Please find every line in the entries below that contains the string "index", and copy it.

- Given data
──────
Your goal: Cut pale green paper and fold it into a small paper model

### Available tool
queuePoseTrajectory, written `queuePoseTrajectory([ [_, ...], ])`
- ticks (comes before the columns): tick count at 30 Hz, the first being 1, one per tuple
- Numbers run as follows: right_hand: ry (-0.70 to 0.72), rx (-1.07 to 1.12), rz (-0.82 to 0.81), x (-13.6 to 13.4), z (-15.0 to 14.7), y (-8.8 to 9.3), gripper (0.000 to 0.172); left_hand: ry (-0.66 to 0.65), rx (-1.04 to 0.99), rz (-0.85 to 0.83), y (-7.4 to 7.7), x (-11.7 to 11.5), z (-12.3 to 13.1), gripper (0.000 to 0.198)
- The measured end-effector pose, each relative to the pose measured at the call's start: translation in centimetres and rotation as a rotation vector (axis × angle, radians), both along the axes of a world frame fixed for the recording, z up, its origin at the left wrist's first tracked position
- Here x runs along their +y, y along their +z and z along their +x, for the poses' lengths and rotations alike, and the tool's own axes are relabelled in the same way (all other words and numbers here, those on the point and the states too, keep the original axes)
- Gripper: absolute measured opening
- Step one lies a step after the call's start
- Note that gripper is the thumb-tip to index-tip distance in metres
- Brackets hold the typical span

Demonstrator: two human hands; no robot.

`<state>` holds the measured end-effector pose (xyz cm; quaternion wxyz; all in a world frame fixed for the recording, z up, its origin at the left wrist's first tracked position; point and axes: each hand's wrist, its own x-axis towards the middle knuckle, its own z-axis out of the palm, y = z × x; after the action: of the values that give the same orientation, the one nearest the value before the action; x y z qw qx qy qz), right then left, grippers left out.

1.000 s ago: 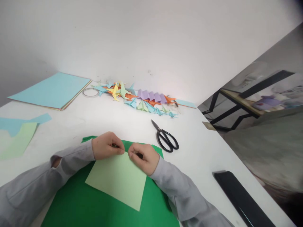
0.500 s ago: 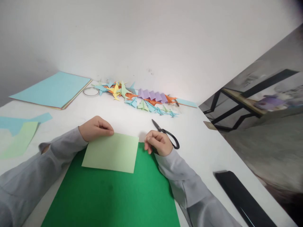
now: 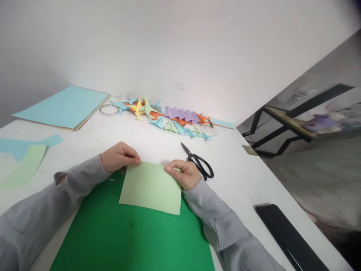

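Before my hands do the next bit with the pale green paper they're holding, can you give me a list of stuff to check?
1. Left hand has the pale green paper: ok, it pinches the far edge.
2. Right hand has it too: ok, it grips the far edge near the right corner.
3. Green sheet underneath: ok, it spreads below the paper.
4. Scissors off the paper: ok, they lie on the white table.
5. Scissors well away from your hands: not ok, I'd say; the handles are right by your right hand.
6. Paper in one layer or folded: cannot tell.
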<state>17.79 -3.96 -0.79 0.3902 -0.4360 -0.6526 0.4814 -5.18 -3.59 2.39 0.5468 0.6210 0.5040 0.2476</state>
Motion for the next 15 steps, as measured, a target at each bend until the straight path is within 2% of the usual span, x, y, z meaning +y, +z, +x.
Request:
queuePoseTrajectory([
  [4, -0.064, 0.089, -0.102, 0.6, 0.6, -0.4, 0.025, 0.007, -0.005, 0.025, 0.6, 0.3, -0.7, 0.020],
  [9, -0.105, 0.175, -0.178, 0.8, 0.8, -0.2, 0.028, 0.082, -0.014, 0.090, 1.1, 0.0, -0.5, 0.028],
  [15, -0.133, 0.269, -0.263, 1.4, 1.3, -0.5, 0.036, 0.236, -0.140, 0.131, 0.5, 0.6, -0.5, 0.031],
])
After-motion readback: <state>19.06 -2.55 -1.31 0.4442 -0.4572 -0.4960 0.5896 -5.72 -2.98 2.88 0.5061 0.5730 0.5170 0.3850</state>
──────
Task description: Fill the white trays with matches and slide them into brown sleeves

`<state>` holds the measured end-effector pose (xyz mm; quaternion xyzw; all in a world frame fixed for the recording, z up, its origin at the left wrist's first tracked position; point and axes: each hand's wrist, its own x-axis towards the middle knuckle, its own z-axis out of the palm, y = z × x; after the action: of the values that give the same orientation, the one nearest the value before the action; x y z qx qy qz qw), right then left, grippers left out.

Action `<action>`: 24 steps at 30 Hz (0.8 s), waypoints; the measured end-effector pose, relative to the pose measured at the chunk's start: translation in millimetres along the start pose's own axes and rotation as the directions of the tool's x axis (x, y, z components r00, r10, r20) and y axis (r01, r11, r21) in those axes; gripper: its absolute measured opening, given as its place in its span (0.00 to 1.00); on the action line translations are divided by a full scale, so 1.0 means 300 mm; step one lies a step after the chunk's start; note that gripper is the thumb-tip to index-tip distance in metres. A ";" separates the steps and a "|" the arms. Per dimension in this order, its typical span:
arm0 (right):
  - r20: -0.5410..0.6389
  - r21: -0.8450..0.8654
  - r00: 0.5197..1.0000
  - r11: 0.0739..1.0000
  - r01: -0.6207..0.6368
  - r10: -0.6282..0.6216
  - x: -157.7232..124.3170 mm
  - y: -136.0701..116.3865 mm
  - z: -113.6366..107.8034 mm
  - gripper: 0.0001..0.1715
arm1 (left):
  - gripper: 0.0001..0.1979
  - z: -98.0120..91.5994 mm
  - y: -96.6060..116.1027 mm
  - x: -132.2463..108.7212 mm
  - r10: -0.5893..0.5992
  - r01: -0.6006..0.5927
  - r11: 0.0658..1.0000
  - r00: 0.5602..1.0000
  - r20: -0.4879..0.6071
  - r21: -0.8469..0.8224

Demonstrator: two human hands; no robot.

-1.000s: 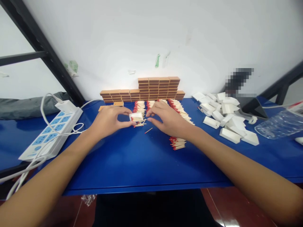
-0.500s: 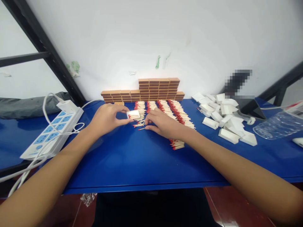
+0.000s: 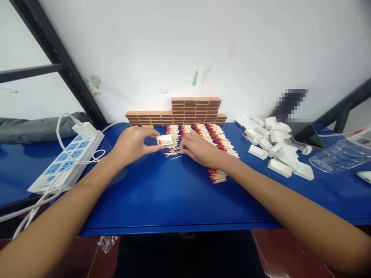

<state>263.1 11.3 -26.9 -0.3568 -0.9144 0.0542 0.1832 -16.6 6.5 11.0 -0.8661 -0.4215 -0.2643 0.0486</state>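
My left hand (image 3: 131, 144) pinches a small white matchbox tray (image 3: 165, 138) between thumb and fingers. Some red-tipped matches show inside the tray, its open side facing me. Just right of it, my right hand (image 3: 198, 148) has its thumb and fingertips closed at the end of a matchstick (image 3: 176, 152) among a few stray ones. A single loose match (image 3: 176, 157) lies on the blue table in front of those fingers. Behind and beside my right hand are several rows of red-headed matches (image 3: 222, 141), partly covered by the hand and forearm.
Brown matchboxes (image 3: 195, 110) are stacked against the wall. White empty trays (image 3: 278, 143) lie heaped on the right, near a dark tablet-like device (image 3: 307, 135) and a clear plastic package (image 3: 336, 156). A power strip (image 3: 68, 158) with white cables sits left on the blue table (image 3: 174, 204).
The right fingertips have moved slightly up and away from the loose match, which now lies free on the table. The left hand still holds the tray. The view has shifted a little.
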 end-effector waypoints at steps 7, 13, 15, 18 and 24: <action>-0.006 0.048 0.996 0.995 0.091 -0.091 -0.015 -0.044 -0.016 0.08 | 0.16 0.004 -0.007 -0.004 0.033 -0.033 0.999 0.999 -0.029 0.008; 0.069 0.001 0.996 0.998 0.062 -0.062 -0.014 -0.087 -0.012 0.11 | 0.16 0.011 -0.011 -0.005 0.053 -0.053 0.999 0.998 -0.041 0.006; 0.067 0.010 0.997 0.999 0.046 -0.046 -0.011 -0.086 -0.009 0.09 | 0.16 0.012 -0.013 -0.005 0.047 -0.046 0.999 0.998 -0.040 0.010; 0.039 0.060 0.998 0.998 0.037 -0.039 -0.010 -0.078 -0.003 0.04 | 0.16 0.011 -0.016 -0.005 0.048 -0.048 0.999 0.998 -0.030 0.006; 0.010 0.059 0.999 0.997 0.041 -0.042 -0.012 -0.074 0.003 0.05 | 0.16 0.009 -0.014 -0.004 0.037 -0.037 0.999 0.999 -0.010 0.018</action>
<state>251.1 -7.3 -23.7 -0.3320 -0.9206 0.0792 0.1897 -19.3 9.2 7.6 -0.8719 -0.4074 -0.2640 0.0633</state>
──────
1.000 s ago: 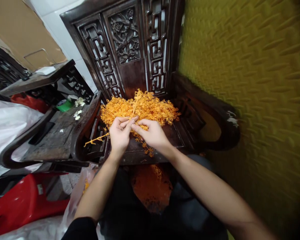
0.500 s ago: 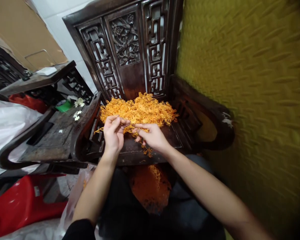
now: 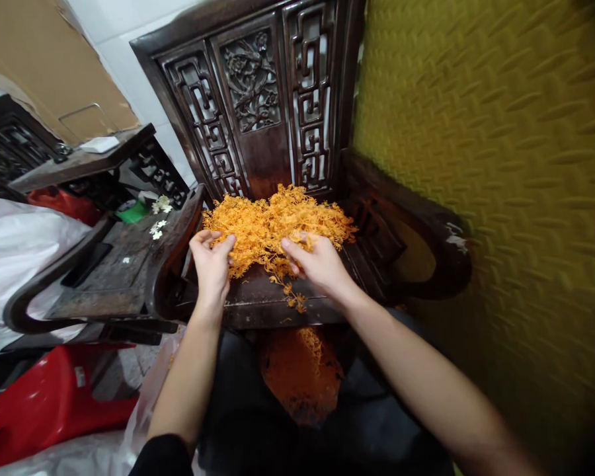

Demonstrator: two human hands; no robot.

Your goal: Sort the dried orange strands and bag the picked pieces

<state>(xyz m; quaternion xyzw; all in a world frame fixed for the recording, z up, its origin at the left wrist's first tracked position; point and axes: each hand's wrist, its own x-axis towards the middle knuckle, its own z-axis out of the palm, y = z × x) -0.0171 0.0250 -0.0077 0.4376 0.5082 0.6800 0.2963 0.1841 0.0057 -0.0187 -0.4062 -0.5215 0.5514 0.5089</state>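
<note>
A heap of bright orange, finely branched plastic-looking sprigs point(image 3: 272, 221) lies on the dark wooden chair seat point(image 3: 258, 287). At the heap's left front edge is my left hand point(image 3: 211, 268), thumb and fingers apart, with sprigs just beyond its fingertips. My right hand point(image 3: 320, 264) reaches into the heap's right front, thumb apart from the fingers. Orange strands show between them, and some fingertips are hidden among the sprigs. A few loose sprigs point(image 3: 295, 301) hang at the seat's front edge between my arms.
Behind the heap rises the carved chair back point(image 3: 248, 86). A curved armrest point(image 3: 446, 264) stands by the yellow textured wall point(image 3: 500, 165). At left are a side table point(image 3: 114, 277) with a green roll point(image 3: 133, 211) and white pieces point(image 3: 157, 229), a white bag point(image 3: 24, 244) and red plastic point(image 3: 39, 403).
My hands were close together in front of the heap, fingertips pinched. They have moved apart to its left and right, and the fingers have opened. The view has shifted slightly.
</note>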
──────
- Answer box
- Note that gripper is the thumb-tip to index-tip distance in metres
Action `<action>`: 24 steps at 30 Hz (0.8 s), waypoints; the measured end-effector pose, relative to the pose measured at the chunk's start: translation in millimetres along the start pose's own axes and rotation as the directions of the tool's x axis (x, y, z components r00, r10, r20) and y axis (r01, r11, r21) in those axes; gripper: its absolute measured opening, given as its place in its span (0.00 to 1.00); on the action line translations are divided by a full scale, so 1.0 means 300 mm; step one lies a step after the chunk's start; note that gripper is the thumb-tip to index-tip distance in metres. A ";" separates the steps and a "|" the arms. Per dimension in this order, its typical span:

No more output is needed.